About this exercise:
For this task, copy the data that follows exactly, keeping every character.

Supplied data:

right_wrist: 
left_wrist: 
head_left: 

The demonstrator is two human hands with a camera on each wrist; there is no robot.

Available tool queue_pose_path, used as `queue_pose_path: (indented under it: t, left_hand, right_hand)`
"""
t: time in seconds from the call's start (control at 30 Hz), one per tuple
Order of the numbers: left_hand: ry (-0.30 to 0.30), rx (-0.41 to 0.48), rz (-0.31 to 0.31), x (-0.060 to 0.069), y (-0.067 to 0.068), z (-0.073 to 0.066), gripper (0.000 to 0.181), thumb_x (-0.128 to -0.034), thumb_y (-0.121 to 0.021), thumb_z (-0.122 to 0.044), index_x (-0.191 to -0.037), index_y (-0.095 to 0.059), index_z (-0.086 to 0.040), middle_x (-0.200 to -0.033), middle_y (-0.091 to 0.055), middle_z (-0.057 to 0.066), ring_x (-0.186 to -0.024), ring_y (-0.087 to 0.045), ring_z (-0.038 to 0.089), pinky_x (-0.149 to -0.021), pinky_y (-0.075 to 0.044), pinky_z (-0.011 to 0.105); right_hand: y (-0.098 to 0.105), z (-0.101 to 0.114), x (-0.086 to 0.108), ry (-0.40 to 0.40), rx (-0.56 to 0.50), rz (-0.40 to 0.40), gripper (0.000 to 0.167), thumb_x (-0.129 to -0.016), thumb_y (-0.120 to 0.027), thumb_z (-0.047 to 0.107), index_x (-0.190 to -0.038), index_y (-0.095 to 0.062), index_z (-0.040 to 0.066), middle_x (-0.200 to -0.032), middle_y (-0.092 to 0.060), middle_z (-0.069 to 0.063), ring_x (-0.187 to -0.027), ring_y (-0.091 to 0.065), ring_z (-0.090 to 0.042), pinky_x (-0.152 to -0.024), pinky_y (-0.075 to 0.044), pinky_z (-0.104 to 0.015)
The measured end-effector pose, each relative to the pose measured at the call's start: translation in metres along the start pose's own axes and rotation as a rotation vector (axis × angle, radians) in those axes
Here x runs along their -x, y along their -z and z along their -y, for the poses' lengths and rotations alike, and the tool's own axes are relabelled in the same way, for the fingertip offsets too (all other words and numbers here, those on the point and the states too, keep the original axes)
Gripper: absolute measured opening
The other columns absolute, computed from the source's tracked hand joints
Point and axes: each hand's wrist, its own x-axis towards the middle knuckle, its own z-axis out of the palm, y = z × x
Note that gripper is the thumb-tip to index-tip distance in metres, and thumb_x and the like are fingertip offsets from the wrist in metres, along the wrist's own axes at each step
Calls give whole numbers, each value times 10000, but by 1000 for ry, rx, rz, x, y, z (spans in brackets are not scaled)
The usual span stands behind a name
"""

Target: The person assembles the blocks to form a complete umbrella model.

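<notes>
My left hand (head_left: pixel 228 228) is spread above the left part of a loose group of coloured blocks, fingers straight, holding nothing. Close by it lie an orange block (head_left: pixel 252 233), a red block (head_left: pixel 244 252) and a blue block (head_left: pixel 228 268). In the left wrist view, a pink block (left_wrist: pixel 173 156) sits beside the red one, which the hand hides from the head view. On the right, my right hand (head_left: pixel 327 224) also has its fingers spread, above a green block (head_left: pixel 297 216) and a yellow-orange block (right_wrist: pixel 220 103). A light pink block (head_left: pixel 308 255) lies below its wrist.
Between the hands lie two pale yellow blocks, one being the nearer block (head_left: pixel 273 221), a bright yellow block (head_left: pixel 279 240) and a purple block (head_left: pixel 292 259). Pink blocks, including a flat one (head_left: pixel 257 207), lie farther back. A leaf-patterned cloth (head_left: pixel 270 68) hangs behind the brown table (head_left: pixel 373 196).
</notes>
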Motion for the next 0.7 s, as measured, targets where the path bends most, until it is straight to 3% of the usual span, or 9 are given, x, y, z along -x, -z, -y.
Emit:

Output for this exercise:
right_wrist: 
left_wrist: 
head_left: 

The demonstrator is two human hands with a camera on each wrist; there is no robot.

Available tool queue_pose_path, used as `queue_pose_path: (indented under it: t, left_hand, right_hand)`
"""
t: time in seconds from the call's start (control at 30 Hz), one per tuple
Order of the numbers: left_hand: ry (-0.30 to 0.30), rx (-0.41 to 0.48), rz (-0.31 to 0.31), x (-0.060 to 0.069), y (-0.067 to 0.068), z (-0.073 to 0.066), gripper (0.000 to 0.181), thumb_x (-0.128 to -0.034), thumb_y (-0.121 to 0.021), thumb_z (-0.122 to 0.044), index_x (-0.191 to -0.037), index_y (-0.095 to 0.059), index_z (-0.086 to 0.040), middle_x (-0.200 to -0.033), middle_y (-0.091 to 0.055), middle_z (-0.057 to 0.066), ring_x (-0.186 to -0.024), ring_y (-0.087 to 0.045), ring_z (-0.038 to 0.089), pinky_x (-0.149 to -0.021), pinky_y (-0.075 to 0.044), pinky_z (-0.011 to 0.105); right_hand: y (-0.098 to 0.105), z (-0.101 to 0.114), x (-0.086 to 0.108), ry (-0.40 to 0.40), rx (-0.56 to 0.50), rz (-0.40 to 0.40), gripper (0.000 to 0.167), thumb_x (-0.129 to -0.016), thumb_y (-0.120 to 0.027), thumb_z (-0.047 to 0.107), index_x (-0.190 to -0.038), index_y (-0.095 to 0.062), index_z (-0.040 to 0.066), middle_x (-0.200 to -0.032), middle_y (-0.092 to 0.060), middle_z (-0.069 to 0.063), ring_x (-0.187 to -0.027), ring_y (-0.091 to 0.065), ring_z (-0.090 to 0.042), pinky_x (-0.152 to -0.024), pinky_y (-0.075 to 0.044), pinky_z (-0.104 to 0.015)
The measured end-effector pose, each relative to the pose measured at the call's start: translation in metres along the start pose's own axes and rotation as a rotation vector (axis × angle, radians) in those axes
Here x runs along their -x, y along their -z and z along their -y, for the poses' lengths and rotations alike, and the tool's own axes are relabelled in the same way, for the fingertip offsets too (all other words and numbers here, those on the point and the states too, keep the original axes)
Gripper: absolute measured opening
The other columns absolute, computed from the source's tracked hand joints
Point and axes: each hand's wrist, its own x-axis towards the middle knuckle, its own z-axis out of the palm, y = z × x
Note that gripper is the thumb-tip to index-tip distance in metres, and thumb_x and the like are fingertip offsets from the wrist in metres, along the wrist's own axes at each step
Calls give whole numbers, each value times 10000, but by 1000 for ry, rx, rz, x, y, z (spans in brackets are not scaled)
The usual span stands behind a name
"""

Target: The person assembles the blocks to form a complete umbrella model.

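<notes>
My left hand (head_left: pixel 228 228) is spread above the left part of a loose group of coloured blocks, fingers straight, holding nothing. Close by it lie an orange block (head_left: pixel 252 233), a red block (head_left: pixel 244 252) and a blue block (head_left: pixel 228 268). In the left wrist view, a pink block (left_wrist: pixel 173 156) sits beside the red one, which the hand hides from the head view. On the right, my right hand (head_left: pixel 327 224) also has its fingers spread, above a green block (head_left: pixel 297 216) and a yellow-orange block (right_wrist: pixel 220 103). A light pink block (head_left: pixel 308 255) lies below its wrist.
Between the hands lie two pale yellow blocks, one being the nearer block (head_left: pixel 273 221), a bright yellow block (head_left: pixel 279 240) and a purple block (head_left: pixel 292 259). Pink blocks, including a flat one (head_left: pixel 257 207), lie farther back. A leaf-patterned cloth (head_left: pixel 270 68) hangs behind the brown table (head_left: pixel 373 196).
</notes>
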Motion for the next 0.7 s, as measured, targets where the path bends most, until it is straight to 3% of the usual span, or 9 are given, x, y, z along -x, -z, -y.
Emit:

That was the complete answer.